Bernard, rahiplerin savaşçı hale gelmelerinin ne denli zor olduğunun farkındaydı. Aslında buna gerek de yoktu; ona göre, Haçlı Seferi'ne katılmış mevcut savaşçıları Kilise'nin öğretilerine bağlı hale getirip kontrol altına almak daha kolay ve parlak bir plandı. Ancak, Bernard'ın karşısında bir engel duruyordu: Bu vahşi, kaba, cahil ve şiddet tutkunu adamlar, nasıl birer sadık şövalye haline geleceklerdi?

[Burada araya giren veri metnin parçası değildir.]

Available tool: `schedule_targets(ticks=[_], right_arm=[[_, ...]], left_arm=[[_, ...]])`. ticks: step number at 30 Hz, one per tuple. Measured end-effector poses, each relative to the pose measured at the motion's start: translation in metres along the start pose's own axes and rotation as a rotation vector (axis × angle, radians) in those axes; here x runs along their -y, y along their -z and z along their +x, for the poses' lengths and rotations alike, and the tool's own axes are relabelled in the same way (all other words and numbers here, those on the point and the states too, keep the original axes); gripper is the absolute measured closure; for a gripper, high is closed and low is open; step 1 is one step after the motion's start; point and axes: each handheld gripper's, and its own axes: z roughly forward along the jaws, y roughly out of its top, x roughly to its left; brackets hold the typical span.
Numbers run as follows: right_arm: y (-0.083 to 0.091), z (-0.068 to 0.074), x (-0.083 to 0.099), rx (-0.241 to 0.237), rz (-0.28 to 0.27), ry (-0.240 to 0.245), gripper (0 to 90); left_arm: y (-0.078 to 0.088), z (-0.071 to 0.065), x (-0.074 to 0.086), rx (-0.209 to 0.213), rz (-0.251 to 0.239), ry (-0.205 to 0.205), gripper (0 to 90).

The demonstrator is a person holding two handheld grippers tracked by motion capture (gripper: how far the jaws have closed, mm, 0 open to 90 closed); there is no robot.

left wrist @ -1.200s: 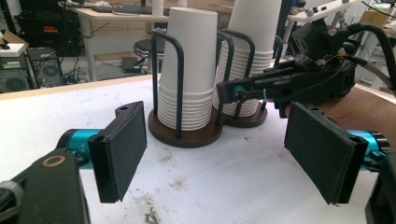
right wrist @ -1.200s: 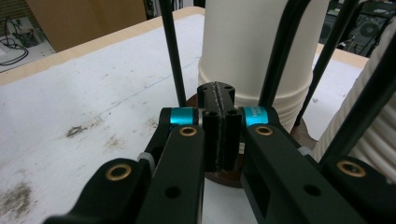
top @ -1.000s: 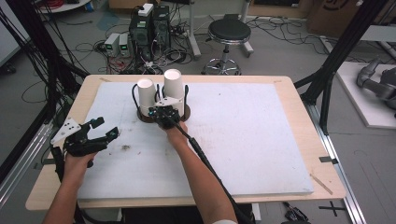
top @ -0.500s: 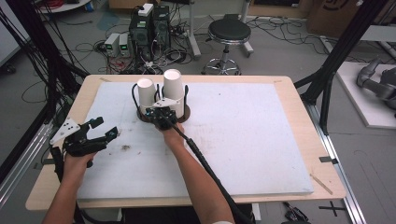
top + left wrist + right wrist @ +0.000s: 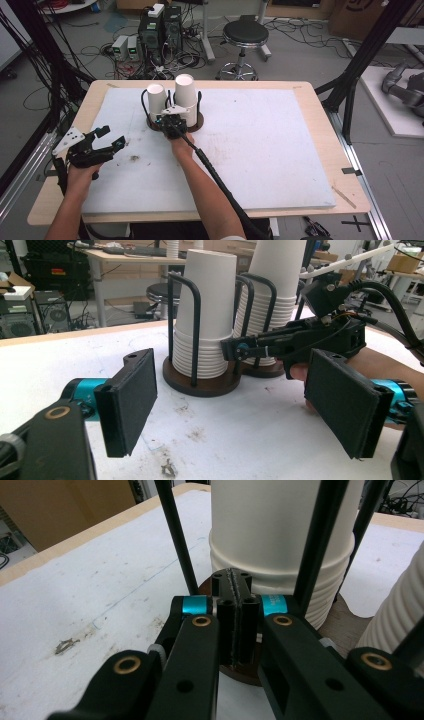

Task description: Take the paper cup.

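cup stack (image 5: pixel 280 545) just beyond right claw (image 5: pixel 232 587), seemingly touching

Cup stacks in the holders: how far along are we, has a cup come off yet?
Nothing looks done: both stacks, the left cup stack and the taller right cup stack, sit whole in their wire holders. In hand: the right gripper, jaws shut on nothing, is at the base of the stacks. The left gripper waits open, off to the side. Gripping and lifting a cup is all still left.
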Motion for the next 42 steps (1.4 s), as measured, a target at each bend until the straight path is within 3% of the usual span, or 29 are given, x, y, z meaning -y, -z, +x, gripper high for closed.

Bernard, büyük bir yanılgı eseri olarak, bu cahil insanlar topluluğunun birtakım yöntemlerle terbiye edilip kontrol altına alınabileceğine kendini inandırmıştı. İmtiyaz ve bağış adı altındaki rüşvetler bu yöntemlerin başında yer alıyordu.

Tapınakçılar, Bernard'ı ve fikirlerini, önceki dönemlerden beri yakından takip etmişler ve planlarını onun üstüne kurmuşlardı. Bernard, ilk sırada Tapınakçılar olmak üzere, şövalyeleri kullanarak Kilise ordusu kurma planları yaparken, başından beri din ahlakından uzak duran Tapınakçılar da Bernard sayesinde büyük ayrıcalıklar elde etmeyi planlıyorlardı. Bu karşılıklı ilişkide, tarikat mensupları sözde dindar gözükecek, Kilise de onları her koşulda temize çıkaracaktı. Hatta, ilerleyen sayfalarda da göreceğimiz gibi, 1307 yılında, tutuklanıp bütün sapkınlıkları açıkça ortaya çıkmasına rağmen, Kilise içinde yer alan bir kısım çevreler Tapınakçıları aklamaya ve kurtarmaya çalışacaktı.